What this task involves >> Collect every line of the records below that contains the word "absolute".

Available data >>
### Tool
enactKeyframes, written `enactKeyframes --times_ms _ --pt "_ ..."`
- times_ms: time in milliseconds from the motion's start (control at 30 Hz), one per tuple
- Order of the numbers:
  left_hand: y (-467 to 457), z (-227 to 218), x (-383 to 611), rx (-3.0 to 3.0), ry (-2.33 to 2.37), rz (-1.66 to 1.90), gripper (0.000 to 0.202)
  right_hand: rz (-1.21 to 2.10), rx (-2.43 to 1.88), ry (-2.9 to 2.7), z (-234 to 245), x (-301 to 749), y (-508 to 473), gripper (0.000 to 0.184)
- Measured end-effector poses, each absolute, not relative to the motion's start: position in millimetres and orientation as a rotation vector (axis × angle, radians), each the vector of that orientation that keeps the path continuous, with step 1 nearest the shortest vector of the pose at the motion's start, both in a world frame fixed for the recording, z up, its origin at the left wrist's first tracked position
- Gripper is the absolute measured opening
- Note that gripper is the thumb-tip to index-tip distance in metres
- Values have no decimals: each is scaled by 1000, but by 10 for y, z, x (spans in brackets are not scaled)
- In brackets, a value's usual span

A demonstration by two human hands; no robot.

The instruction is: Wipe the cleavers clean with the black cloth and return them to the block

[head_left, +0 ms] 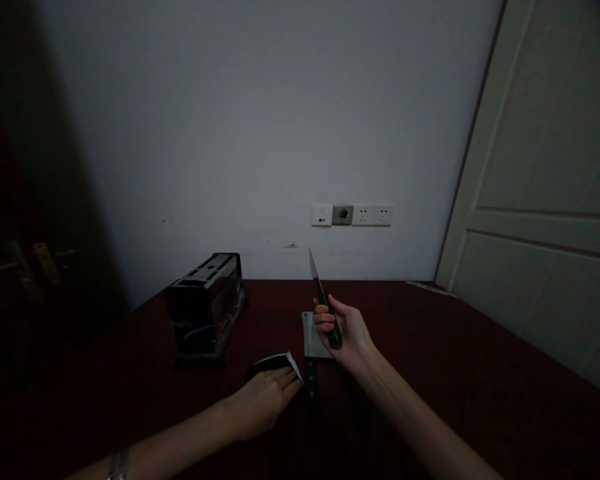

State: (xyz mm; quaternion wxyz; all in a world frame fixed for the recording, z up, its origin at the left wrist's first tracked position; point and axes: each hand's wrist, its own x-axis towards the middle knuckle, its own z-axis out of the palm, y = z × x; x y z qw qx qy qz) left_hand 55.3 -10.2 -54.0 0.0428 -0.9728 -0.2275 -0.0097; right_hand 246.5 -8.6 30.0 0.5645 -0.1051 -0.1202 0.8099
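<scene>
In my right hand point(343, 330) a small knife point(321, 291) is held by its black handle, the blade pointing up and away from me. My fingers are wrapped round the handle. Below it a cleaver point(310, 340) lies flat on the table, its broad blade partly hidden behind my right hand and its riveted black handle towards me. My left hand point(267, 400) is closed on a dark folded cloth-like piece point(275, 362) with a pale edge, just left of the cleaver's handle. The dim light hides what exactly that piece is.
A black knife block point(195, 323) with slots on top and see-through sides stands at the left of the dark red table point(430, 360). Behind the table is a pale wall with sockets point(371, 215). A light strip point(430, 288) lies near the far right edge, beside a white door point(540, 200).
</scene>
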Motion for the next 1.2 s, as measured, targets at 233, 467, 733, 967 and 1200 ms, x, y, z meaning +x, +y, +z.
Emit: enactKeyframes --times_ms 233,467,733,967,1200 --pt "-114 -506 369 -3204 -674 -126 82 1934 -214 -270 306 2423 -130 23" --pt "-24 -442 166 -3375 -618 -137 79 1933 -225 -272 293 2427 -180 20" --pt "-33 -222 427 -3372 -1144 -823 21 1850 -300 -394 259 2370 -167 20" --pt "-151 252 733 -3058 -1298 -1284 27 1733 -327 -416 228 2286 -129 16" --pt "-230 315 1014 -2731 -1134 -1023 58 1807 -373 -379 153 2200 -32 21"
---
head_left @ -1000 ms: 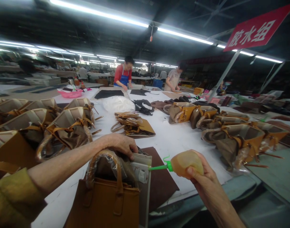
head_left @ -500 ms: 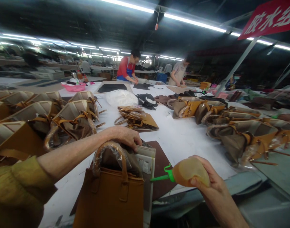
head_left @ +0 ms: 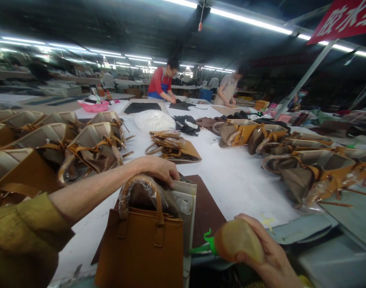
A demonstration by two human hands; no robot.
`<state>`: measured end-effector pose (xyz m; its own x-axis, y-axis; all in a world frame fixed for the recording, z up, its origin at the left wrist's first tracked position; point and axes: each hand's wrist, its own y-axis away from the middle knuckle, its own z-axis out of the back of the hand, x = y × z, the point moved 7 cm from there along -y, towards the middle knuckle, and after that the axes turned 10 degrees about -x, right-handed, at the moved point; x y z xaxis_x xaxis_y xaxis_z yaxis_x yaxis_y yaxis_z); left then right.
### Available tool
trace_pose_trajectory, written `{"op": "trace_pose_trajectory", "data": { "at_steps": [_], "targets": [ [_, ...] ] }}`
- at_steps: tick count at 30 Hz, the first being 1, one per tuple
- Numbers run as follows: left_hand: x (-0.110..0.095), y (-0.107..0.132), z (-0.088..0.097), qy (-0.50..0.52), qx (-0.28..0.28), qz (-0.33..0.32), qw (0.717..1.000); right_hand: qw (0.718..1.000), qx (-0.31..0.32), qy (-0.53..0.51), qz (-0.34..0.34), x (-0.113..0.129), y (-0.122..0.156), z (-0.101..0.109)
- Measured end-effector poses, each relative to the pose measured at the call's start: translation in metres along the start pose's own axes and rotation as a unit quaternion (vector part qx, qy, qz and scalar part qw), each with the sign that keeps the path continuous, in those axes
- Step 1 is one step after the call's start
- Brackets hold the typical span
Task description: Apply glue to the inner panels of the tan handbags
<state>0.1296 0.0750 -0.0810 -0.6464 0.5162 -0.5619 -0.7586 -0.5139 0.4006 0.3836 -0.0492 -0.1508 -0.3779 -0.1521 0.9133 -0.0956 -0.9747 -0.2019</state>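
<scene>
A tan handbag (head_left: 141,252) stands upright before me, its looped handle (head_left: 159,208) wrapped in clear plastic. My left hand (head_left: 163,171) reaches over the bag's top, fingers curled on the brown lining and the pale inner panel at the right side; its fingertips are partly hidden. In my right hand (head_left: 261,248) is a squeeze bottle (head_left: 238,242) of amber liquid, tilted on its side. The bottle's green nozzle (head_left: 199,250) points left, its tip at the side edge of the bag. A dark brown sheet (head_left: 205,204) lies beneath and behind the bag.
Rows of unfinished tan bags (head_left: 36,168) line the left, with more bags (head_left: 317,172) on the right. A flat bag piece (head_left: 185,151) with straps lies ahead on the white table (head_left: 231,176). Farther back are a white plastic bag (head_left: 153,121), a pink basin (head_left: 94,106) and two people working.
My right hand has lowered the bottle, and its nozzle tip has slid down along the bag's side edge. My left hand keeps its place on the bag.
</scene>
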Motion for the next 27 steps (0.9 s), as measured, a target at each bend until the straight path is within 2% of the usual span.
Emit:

Exercise output >>
- Measured end-effector poses, each absolute, not relative to the motion's start: position in millimetres and orientation as a rotation vector (axis × angle, radians), each the vector of that orientation that keeps the path continuous, with step 1 nearest the shortest vector of the pose at the motion's start, both in a world frame fixed for the recording, z up, its origin at the left wrist's first tracked position
- Gripper is the absolute measured opening

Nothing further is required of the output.